Topic 7 Independent samples t-test

Before, with one-sample t-test, we wanted to test if our sample mean was equal to our guess for the population mean.

Now, we are interested in testing if the population mean of a group is equal to the population mean of another group.

This is called the independent samples t-test.

We use this test to examine the means of one continuous variable (we call it the dependent variable) across two different groups defined by a categorical variable (we call it the independent variable).

7.1 Formula

Note that in the formulas below the subscripts 1 and 2 refer, respectively, to groups 1 and 2 defined by the categorical variable you are interested in.
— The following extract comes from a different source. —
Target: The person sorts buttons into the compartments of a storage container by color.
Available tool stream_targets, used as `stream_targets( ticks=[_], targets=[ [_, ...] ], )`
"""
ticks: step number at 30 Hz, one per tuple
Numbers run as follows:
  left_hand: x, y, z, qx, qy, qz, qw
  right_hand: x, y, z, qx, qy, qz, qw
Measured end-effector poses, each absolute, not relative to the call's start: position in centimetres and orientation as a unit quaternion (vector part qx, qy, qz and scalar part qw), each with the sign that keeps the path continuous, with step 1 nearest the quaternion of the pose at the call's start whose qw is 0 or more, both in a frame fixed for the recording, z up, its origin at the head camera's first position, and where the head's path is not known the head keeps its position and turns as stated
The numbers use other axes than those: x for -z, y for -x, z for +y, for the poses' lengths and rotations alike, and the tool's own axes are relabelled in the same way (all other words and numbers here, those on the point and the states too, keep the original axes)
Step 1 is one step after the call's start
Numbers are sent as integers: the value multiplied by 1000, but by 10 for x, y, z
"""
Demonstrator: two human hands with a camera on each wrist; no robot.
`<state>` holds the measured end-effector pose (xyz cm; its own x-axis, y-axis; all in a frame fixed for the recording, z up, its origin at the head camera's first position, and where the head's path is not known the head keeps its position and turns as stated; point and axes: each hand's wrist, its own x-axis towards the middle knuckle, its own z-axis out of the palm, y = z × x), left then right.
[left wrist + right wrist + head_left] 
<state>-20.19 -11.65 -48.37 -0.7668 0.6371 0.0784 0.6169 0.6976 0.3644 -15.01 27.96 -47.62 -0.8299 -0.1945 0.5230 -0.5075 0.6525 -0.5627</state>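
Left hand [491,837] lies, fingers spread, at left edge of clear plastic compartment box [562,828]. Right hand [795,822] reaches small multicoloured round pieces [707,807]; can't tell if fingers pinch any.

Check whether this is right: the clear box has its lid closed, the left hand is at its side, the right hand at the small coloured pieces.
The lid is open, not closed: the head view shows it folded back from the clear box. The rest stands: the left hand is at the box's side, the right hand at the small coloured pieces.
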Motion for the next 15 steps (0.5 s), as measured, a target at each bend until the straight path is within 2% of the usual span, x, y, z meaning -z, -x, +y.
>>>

Your t-calculated is now defined by:

\[t = \frac{\bar {x}_1 - \bar{x}_2}{se_{diff}}\]

where

\[se_{diff} = \sqrt{\frac{{s}^{2}_p}{n_1}+\frac{{s}^{2}_p}{n_2}}\]

and \({s}^{2}_p\), which is the pooled variance, is:

\[{s}^{2}_p = \frac{SS_1 + SS_2}{df_1 +df_2} \]

Note that \(SS\) is the sum of squares for each group and can be calculated by:

\[SS_1 = \sum f \cdot {(x_1 - \bar {x}_1)}^2\] \[SS_2 = \sum f \cdot {(x_2 - \bar {x}_2)}^2\]

You should get those values easily from the table you write to calculate the mean and standard deviation. See below:

\(x\) f fx \(x - \overline{x}\) \((x - \overline{x})^2\) \(f(x - \overline{x})^2\)
. \(\sum f\) \(\sum fx\) \(\sum above = SS\)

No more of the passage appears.